*What to produce*:
Lines in which "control" appears should be pulled from the data below.
:: Provided information ::
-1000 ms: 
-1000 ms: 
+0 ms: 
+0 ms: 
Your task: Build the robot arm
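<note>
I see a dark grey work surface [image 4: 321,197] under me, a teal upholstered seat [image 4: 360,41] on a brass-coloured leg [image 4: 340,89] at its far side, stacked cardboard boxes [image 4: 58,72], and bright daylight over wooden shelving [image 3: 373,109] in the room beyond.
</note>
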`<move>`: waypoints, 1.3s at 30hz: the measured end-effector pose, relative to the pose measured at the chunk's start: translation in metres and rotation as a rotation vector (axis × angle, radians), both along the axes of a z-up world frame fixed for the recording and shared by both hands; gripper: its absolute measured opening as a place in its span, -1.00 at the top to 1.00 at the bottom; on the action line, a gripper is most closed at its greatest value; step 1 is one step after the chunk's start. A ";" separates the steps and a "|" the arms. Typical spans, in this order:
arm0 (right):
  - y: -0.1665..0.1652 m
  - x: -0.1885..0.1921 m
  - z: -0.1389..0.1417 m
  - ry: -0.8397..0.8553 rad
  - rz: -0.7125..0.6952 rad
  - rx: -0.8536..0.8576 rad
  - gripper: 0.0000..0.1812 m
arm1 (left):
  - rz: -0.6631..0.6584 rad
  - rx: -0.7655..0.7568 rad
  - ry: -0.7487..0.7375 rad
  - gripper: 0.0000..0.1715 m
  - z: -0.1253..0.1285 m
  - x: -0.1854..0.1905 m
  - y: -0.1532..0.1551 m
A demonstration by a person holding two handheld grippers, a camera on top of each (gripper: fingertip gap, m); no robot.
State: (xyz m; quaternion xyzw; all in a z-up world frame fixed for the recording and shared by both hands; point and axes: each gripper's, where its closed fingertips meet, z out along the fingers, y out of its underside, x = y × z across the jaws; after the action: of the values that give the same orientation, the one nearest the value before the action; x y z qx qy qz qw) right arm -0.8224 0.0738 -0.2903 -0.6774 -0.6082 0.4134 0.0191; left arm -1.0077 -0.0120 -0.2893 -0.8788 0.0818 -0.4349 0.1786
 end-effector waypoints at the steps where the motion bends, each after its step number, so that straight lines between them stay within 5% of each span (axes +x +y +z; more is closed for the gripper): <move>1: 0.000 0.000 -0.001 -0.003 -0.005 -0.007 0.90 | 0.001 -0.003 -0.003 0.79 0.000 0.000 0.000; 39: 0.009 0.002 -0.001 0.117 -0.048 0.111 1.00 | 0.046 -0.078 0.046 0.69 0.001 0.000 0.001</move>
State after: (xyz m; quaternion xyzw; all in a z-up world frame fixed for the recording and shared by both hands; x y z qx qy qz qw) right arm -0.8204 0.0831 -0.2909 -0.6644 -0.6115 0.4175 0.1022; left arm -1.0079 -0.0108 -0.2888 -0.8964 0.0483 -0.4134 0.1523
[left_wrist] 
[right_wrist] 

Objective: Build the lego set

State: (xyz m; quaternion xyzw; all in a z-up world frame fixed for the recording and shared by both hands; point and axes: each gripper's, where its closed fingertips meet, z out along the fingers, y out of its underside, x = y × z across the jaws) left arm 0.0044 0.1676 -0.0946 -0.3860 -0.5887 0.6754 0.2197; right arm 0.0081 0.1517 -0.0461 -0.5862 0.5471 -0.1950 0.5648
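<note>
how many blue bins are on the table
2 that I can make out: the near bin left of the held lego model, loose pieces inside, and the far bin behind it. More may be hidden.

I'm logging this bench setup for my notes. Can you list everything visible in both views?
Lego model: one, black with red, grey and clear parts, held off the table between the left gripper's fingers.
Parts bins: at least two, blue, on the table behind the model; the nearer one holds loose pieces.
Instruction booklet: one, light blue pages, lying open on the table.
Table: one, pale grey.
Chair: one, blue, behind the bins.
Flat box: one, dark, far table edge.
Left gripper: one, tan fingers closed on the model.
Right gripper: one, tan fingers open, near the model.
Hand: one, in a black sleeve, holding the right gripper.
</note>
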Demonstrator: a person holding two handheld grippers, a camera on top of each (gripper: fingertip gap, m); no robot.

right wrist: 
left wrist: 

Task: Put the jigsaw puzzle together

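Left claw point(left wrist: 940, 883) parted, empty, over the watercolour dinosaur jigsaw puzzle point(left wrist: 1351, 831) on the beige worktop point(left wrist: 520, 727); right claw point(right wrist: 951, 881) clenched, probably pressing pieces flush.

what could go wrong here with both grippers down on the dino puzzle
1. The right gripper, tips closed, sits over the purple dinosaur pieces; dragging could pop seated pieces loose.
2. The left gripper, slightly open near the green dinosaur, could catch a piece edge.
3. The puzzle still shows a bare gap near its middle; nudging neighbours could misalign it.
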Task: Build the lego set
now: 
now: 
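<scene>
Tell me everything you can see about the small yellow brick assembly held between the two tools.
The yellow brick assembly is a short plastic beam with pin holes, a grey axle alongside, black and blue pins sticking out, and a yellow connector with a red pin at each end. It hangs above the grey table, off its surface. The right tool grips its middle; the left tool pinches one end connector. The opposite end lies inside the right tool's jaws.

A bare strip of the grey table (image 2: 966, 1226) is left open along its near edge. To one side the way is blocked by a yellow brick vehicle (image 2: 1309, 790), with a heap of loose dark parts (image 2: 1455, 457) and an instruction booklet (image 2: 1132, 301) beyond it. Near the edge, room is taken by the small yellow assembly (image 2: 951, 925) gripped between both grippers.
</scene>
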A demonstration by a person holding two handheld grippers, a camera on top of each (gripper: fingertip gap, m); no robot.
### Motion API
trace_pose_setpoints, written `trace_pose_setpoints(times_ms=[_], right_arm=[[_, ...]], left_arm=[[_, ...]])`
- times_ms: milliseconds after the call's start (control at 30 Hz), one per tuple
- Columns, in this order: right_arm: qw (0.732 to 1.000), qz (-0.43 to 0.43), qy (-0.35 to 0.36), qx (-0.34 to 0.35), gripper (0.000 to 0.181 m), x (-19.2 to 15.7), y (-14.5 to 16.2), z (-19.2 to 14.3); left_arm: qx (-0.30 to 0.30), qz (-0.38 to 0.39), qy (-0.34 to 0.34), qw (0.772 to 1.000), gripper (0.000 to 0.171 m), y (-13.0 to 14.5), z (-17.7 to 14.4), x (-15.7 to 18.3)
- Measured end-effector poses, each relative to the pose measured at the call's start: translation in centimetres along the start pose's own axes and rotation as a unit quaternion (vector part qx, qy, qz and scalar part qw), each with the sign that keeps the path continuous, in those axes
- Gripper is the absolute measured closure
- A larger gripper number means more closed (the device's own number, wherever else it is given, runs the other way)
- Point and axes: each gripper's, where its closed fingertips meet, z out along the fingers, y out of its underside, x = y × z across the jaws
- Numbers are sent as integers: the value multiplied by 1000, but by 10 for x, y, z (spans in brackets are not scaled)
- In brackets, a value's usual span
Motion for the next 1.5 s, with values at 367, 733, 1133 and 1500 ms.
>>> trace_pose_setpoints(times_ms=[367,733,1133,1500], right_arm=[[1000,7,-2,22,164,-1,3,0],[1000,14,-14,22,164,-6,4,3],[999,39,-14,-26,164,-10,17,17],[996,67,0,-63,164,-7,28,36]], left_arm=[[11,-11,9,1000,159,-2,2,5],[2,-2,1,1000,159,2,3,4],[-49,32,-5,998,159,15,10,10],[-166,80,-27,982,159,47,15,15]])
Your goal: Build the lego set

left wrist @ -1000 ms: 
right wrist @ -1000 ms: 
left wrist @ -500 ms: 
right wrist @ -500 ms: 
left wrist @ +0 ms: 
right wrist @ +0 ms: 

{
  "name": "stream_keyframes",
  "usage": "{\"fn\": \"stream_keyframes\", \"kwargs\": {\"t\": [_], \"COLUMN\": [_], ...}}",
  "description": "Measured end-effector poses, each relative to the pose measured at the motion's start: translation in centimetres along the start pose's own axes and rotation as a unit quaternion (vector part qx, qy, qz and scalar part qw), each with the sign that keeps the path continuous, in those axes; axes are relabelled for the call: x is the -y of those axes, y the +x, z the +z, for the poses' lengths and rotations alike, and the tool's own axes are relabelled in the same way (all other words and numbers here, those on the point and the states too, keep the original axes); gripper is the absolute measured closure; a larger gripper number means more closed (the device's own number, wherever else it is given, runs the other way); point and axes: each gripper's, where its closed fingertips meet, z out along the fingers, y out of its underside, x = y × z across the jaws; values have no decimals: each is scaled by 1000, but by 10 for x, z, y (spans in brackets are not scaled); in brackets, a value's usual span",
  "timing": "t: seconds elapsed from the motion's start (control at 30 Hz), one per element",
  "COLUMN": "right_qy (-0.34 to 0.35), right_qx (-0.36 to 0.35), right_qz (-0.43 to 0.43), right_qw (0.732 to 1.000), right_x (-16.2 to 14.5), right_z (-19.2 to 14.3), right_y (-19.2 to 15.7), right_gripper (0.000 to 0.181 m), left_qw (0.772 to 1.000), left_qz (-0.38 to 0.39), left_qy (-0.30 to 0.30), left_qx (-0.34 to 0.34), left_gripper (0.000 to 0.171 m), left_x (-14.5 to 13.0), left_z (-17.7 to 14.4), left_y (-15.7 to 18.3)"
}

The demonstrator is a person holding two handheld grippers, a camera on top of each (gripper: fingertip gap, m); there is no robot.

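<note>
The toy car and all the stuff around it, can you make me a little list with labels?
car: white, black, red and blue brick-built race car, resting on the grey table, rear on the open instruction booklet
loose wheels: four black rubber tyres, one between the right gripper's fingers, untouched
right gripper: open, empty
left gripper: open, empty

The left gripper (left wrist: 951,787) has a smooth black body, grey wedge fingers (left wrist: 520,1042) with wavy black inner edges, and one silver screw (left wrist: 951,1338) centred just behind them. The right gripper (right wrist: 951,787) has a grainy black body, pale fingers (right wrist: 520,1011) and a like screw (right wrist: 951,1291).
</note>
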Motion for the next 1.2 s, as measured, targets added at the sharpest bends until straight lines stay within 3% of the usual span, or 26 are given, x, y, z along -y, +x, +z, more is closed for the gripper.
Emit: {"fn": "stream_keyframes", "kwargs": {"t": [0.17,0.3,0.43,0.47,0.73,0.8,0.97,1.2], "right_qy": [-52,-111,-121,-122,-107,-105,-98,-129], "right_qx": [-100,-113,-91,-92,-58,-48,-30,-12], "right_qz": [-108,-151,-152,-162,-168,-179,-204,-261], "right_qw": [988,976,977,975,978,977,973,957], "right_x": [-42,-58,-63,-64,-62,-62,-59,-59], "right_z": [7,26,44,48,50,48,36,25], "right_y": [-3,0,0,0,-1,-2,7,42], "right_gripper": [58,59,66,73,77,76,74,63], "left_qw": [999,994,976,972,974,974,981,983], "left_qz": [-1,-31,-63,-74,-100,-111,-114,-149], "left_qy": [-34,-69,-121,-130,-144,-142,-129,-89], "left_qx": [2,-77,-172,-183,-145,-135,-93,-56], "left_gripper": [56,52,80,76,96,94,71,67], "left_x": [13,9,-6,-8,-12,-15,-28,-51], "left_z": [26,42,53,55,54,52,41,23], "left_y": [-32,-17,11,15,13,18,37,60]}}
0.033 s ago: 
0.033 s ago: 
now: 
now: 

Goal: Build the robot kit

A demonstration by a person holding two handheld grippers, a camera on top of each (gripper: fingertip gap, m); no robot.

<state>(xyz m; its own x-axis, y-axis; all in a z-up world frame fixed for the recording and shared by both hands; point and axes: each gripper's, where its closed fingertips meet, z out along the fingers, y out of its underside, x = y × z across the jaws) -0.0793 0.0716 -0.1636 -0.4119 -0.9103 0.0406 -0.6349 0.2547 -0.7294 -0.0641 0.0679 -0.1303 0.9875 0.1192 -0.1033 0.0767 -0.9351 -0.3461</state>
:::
*Exercise response*:
- times_ms: milliseconds after the call's start (control at 30 Hz), one per tuple
  "timing": "t: seconds elapsed from the motion's start (control at 30 Hz), one per element",

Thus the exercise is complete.